Por forma a legitimar o seu pedido, o requerente alega que o Acórdão n.º 189/2016, da 2.ª Secção, julgou inconstitucional a norma supra citada, juízo reafirmado pelo Acórdão n.º 653/2016, da 1.ª Secção, bem como pelas Decisões Sumárias n.º 806/2016, n.º 16/2017 e n.º 17/2017 - as três tiradas pela 1.ª Secção.

De acordo com o requerente, todas as decisões citadas transitaram em julgado.

2 - No Acórdão n.º 189/2016, a 2.ª Secção do Tribunal Constitucional julgou «inconstitucional a norma constante do n.º 2 do artigo 33.º da Portaria n.º 419-A/2009, de 17 de abril, na redação dada pela Portaria n.º 82/2012, de 29 de março, por violação da reserva de competência da Assembleia da República em matéria de direitos, liberdades e garantias, constante do artigo 165.º, n.º 1, alínea b), em conjugação com o artigo 20.º, n.º 1, ambos da CRP». Este entendimento foi renovado no Acórdão n.º 653/2016, da 1.ª Secção, que julgou inconstitucional «a norma que determina que a reclamação da nota justificativa da conta de custas de parte está sujeita ao depósito da totalidade do valor da nota, constante do n.º 2 do artigo 33.º da Portaria n.º 419-A/2009, de 17 de abril, na redação dada pela Portaria n.º 82/2012, de 29 de março, por violação da reserva de competência da Assembleia da República em matéria de direitos, liberdades e garantias, constante do artigo 165.º, n.º 1, alínea b), em conjugação com o artigo 20.º, n.º 1, ambos da Constituição da República Portuguesa». Este juízo foi renovado nas Decisões Sumárias n.º 806/2016, n.º 16/2017 e n.º 17/2017.

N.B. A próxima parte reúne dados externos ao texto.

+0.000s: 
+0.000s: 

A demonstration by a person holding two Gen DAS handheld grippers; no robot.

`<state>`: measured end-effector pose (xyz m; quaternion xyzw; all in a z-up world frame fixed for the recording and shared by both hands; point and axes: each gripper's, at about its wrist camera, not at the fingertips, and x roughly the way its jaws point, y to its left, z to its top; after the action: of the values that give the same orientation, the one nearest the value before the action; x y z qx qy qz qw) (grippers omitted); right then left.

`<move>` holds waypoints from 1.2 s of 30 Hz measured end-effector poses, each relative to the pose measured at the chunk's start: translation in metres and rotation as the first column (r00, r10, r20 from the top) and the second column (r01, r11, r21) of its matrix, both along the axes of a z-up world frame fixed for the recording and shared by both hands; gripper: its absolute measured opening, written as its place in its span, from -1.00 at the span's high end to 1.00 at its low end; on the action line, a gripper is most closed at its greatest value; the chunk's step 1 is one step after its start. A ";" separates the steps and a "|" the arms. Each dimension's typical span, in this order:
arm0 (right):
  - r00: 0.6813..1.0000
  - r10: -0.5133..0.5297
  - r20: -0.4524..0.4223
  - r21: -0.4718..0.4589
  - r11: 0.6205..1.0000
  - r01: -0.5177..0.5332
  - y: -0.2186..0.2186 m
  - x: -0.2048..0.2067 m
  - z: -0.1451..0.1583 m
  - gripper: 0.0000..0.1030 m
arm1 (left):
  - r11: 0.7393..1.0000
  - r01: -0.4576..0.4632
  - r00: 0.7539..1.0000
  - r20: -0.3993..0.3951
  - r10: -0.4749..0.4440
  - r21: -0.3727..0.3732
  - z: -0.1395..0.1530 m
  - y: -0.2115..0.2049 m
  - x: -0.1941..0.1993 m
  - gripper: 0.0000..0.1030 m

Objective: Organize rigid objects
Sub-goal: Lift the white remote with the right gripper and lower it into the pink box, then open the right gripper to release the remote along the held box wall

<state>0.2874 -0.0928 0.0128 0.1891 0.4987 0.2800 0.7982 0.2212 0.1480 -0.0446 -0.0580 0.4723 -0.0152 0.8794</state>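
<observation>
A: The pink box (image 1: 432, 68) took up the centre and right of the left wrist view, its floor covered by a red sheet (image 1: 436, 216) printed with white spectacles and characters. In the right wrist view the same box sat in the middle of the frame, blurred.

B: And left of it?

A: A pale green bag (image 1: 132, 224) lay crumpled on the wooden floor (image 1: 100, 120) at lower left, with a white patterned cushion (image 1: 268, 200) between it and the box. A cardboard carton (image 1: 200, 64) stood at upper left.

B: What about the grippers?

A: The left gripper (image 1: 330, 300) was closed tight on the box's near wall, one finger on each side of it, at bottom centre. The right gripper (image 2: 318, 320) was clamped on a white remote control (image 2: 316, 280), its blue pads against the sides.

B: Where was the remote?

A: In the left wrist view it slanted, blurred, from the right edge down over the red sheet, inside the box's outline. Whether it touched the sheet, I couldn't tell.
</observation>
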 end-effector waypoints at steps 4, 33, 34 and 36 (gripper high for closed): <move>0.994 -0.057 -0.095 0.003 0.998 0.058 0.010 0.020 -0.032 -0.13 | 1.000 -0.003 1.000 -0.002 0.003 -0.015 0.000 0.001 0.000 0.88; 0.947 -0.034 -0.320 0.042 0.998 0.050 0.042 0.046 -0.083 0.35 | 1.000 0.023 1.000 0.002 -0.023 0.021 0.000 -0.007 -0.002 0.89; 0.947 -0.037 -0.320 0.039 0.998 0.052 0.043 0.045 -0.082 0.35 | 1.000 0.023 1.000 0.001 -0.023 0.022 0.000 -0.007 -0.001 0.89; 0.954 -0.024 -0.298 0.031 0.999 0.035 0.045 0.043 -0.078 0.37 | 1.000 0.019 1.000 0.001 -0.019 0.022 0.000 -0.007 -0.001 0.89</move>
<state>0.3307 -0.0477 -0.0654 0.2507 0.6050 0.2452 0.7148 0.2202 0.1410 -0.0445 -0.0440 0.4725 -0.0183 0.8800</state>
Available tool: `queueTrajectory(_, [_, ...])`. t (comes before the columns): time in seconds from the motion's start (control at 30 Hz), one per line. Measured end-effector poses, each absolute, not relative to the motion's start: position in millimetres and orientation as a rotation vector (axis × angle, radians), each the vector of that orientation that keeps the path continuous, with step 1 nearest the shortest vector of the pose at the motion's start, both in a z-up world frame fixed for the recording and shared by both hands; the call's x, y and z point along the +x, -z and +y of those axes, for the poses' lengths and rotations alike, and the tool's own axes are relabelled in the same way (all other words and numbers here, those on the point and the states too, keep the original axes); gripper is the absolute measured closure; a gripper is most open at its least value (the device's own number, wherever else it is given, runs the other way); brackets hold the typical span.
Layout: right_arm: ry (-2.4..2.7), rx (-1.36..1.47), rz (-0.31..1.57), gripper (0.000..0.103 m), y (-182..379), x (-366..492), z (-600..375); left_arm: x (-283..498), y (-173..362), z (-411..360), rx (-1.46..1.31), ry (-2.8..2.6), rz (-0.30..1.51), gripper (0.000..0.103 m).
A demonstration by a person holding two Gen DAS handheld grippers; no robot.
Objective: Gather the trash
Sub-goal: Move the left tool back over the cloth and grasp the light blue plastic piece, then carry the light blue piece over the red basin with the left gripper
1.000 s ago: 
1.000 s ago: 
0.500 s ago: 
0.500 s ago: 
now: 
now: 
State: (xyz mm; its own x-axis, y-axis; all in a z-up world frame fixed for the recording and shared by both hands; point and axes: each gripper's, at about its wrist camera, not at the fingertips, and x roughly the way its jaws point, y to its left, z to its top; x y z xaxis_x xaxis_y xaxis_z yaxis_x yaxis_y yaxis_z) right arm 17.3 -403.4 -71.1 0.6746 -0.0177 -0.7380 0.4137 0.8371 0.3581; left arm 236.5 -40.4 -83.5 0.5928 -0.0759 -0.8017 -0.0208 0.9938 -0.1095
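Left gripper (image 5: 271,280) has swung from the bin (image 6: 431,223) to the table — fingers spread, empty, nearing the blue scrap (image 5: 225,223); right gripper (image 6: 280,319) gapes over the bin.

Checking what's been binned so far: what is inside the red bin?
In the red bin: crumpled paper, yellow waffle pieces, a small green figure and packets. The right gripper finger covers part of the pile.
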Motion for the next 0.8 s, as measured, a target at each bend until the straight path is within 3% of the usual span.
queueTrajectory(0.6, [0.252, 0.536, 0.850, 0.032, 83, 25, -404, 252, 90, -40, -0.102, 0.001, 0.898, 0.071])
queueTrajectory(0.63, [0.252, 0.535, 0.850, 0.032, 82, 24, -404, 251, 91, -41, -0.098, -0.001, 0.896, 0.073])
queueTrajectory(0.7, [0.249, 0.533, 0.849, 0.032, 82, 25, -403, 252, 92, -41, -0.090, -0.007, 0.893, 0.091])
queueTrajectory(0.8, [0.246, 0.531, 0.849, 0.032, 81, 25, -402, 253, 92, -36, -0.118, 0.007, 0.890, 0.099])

Numa decisão anterior, a 2.ª Secção do Tribunal Constitucional tinha decidido não julgar materialmente inconstitucional a mesma norma (Acórdão n.º 678/2014).

3 - Notificado para se pronunciar sobre o pedido, nos termos dos artigos 54.º e 55.º, n.º 3, da LTC, na qualidade de emissor da norma, o Ministério da Justiça veio referir que «com uma eventual declaração de inconstitucionalidade com força obrigatória geral» não se prefigura «qualquer inoperacionalidade do sistema, dada a previsão de remissão do artigo 33.º n.º 4 da Portaria 419-A/2009 para o regime do art. 31.º do RCP», não havendo tão-pouco «qualquer impacto financeiro/orçamental previsível, dado que se trata tão só de um depósito que garante o pagamento ou é devolvido, de acordo com a decisão da reclamação que assegura». Conclui que, tendo em conta «que se trata (apenas) do reembolso de custas de parte [...] e de inconstitucionalidade orgânica [...], somos de parecer que não deverá ser apresentada qualquer pronúncia, por parte do Ministério da Justiça, na qualidade de emissor da norma cuja declaração de inconstitucionalidade com força obrigatória geral se mostra requerida».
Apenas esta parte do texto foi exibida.